→ **Problem**
For this exercise, repeat the whole listing below exactly. Leave the pictures out.

→ **Available data**
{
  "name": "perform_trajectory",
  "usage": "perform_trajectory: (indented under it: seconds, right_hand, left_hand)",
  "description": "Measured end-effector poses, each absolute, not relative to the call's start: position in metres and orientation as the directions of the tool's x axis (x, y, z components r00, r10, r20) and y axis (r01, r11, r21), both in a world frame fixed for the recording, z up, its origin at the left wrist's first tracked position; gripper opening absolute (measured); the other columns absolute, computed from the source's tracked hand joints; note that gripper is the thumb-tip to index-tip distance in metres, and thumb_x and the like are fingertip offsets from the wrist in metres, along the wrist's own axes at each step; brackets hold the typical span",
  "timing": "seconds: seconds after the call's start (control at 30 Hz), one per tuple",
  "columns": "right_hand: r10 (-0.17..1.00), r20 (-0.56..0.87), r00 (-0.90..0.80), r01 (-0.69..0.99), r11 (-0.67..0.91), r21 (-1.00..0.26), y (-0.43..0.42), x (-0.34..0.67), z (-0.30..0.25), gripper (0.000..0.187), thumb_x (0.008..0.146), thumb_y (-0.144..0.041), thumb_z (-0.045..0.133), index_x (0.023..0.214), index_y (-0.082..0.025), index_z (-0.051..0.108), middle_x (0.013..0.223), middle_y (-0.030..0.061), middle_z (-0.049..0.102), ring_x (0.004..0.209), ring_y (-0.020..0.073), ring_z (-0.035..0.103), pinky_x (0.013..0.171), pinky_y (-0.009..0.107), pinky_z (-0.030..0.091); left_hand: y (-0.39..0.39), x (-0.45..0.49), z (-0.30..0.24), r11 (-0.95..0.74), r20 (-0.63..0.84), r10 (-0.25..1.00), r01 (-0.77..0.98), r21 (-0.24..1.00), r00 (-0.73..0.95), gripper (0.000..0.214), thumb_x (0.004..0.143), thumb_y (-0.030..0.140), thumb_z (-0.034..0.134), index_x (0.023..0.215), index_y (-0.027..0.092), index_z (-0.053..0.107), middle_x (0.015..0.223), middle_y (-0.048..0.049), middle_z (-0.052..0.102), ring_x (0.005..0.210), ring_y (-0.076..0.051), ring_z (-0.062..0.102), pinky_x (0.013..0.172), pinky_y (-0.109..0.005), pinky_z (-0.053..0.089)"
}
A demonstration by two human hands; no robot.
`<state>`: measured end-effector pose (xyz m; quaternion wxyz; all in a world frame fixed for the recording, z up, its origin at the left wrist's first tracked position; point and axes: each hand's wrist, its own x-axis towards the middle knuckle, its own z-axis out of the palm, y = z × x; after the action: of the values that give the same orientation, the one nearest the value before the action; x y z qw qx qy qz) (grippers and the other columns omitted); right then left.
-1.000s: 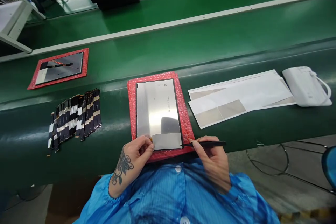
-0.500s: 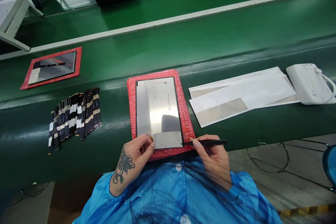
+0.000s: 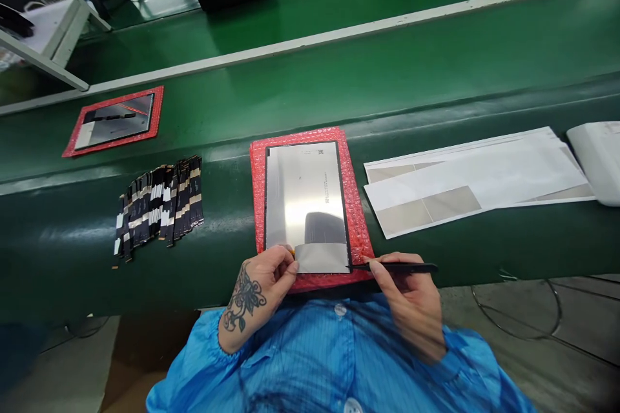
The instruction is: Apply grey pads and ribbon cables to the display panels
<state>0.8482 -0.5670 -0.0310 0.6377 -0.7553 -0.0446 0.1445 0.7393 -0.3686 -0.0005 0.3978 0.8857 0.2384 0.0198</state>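
panel (image 3: 300,187) being cushioned by bubble wrap (image 3: 355,213); near-left corner apparently being steadied by left hand (image 3: 268,277), grip unclear; black tool (image 3: 414,267) being pinched by right hand (image 3: 411,290), presumably for precision.

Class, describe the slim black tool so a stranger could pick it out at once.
On the green bench, find the red bubble wrap before the person in blue. At its near right corner, the right hand grips the slim black tool. Unlike the flat black strips at the left, it is held, its tip by the silvery panel.
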Motion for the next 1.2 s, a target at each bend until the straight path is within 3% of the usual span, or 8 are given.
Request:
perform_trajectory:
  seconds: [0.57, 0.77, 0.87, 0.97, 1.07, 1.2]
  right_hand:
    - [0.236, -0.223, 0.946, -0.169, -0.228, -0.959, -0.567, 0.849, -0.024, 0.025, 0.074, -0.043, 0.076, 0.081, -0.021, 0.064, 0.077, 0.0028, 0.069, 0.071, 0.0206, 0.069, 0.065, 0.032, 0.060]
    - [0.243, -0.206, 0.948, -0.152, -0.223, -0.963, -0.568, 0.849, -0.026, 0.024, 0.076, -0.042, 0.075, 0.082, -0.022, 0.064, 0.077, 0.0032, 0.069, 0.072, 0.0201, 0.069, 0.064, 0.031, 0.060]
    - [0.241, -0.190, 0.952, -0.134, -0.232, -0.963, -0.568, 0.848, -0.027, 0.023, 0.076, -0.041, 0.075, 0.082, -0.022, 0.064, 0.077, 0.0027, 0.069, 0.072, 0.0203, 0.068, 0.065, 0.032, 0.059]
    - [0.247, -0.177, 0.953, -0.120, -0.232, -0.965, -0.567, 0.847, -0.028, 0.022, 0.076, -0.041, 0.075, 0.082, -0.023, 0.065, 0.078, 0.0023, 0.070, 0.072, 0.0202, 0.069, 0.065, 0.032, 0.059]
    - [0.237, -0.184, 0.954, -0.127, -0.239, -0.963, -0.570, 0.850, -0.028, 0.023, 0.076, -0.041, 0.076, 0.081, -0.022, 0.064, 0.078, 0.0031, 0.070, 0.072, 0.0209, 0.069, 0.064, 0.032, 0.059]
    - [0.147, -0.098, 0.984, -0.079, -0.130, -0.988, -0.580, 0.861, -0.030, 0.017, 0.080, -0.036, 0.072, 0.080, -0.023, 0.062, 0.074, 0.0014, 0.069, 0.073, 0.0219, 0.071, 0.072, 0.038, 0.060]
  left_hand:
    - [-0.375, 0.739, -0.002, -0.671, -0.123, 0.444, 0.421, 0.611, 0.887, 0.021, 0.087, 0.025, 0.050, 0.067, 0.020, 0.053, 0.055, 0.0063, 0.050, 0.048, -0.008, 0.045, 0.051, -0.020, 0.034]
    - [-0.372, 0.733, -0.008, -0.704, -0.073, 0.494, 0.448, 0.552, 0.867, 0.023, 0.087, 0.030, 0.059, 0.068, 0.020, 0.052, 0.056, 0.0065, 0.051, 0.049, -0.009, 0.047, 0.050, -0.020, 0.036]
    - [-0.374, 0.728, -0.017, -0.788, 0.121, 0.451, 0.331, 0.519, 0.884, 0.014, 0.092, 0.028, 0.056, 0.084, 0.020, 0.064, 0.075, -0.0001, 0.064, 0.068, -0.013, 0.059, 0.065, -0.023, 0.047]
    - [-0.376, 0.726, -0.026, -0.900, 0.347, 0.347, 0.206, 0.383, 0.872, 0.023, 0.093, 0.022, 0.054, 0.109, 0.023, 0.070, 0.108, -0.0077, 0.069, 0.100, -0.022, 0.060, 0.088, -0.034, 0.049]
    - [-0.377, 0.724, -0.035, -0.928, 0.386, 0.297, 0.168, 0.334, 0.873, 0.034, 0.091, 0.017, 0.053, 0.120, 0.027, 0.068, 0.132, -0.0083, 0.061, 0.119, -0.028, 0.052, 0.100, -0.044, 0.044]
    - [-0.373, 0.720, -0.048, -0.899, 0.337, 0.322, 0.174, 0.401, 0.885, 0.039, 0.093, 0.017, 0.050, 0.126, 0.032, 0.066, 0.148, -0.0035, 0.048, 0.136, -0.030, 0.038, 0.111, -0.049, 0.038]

→ **Task response**
{
  "name": "perform_trajectory",
  "usage": "perform_trajectory: (indented under it: seconds, right_hand, left_hand)",
  "description": "Measured end-effector poses, each absolute, not relative to the call's start: position in metres and orientation as the directions of the tool's x axis (x, y, z components r00, r10, r20) and y axis (r01, r11, r21), both in a world frame fixed for the recording, z up, its origin at the left wrist's first tracked position; gripper opening absolute (measured); the other columns absolute, computed from the source's tracked hand joints; note that gripper is the thumb-tip to index-tip distance in metres, and thumb_x and the like are fingertip offsets from the wrist in metres, along the wrist's own axes at each step; brackets hold the typical span",
  "timing": "seconds: seconds after the call's start (control at 30 Hz), one per tuple",
  "columns": "right_hand: r10 (-0.17..1.00), r20 (-0.56..0.87), r00 (-0.90..0.80), r01 (-0.69..0.99), r11 (-0.67..0.91), r21 (-1.00..0.26), y (-0.43..0.42), x (-0.34..0.67), z (-0.30..0.25), gripper (0.000..0.187), thumb_x (0.008..0.146), thumb_y (-0.144..0.041), thumb_z (-0.045..0.133), index_x (0.023..0.214), index_y (-0.082..0.025), index_z (-0.051..0.108), middle_x (0.013..0.223), middle_y (-0.030..0.061), middle_z (-0.049..0.102), ring_x (0.004..0.209), ring_y (-0.020..0.073), ring_z (-0.035..0.103), pinky_x (0.013..0.171), pinky_y (-0.009..0.107), pinky_z (-0.030..0.091); left_hand: y (-0.39..0.39), x (-0.45..0.49), z (-0.30..0.24), r11 (-0.95..0.74), r20 (-0.63..0.84), r10 (-0.25..1.00), r01 (-0.77..0.98), r21 (-0.24..1.00), r00 (-0.73..0.95), gripper (0.000..0.214), thumb_x (0.004..0.143), thumb_y (-0.030..0.140), thumb_z (-0.034..0.134), index_x (0.023..0.215), index_y (-0.027..0.092), index_z (-0.053..0.107), middle_x (0.015..0.223), middle_y (-0.048..0.049), middle_z (-0.052..0.102), ring_x (0.005..0.210), ring_y (-0.076..0.051), ring_z (-0.062..0.102), pinky_x (0.013..0.172), pinky_y (-0.109..0.005), pinky_z (-0.053..0.089)"
}
A demonstration by two human hands; no robot.
`<state>`: measured end-effector pose (xyz m; quaternion wxyz; all in a world frame fixed for the recording, z up, its origin at the left wrist's first tracked position; point and axes: each hand's wrist, its own x-axis towards the middle knuckle, its own z-axis out of the palm, y = z × x; after the action: of the values that give the same orientation, the one nearest the value before the action; x y z qw qx qy qz) (grippers and the other columns omitted); right then left.
-1.000s: 
-0.500s: 
+0.000s: 
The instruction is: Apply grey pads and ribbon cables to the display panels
<state>0.8482 -0.5670 -0.0310 0.6377 -0.7553 -0.0446 0.1445 0.7393 -0.3686 -0.0005 0.3978 0.8857 0.2384 0.0198</state>
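panel (image 3: 300,187) being cushioned by bubble wrap (image 3: 355,213); near-left corner apparently being steadied by left hand (image 3: 268,277), grip unclear; black tool (image 3: 414,267) being pinched by right hand (image 3: 411,290), presumably for precision.

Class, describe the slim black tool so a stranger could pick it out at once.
On the green bench, find the red bubble wrap before the person in blue. At its near right corner, the right hand grips the slim black tool. Unlike the flat black strips at the left, it is held, its tip by the silvery panel.
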Motion for the next 1.2 s, a target at each bend until the straight path is within 3% of the usual span, or 8 are given.
Request:
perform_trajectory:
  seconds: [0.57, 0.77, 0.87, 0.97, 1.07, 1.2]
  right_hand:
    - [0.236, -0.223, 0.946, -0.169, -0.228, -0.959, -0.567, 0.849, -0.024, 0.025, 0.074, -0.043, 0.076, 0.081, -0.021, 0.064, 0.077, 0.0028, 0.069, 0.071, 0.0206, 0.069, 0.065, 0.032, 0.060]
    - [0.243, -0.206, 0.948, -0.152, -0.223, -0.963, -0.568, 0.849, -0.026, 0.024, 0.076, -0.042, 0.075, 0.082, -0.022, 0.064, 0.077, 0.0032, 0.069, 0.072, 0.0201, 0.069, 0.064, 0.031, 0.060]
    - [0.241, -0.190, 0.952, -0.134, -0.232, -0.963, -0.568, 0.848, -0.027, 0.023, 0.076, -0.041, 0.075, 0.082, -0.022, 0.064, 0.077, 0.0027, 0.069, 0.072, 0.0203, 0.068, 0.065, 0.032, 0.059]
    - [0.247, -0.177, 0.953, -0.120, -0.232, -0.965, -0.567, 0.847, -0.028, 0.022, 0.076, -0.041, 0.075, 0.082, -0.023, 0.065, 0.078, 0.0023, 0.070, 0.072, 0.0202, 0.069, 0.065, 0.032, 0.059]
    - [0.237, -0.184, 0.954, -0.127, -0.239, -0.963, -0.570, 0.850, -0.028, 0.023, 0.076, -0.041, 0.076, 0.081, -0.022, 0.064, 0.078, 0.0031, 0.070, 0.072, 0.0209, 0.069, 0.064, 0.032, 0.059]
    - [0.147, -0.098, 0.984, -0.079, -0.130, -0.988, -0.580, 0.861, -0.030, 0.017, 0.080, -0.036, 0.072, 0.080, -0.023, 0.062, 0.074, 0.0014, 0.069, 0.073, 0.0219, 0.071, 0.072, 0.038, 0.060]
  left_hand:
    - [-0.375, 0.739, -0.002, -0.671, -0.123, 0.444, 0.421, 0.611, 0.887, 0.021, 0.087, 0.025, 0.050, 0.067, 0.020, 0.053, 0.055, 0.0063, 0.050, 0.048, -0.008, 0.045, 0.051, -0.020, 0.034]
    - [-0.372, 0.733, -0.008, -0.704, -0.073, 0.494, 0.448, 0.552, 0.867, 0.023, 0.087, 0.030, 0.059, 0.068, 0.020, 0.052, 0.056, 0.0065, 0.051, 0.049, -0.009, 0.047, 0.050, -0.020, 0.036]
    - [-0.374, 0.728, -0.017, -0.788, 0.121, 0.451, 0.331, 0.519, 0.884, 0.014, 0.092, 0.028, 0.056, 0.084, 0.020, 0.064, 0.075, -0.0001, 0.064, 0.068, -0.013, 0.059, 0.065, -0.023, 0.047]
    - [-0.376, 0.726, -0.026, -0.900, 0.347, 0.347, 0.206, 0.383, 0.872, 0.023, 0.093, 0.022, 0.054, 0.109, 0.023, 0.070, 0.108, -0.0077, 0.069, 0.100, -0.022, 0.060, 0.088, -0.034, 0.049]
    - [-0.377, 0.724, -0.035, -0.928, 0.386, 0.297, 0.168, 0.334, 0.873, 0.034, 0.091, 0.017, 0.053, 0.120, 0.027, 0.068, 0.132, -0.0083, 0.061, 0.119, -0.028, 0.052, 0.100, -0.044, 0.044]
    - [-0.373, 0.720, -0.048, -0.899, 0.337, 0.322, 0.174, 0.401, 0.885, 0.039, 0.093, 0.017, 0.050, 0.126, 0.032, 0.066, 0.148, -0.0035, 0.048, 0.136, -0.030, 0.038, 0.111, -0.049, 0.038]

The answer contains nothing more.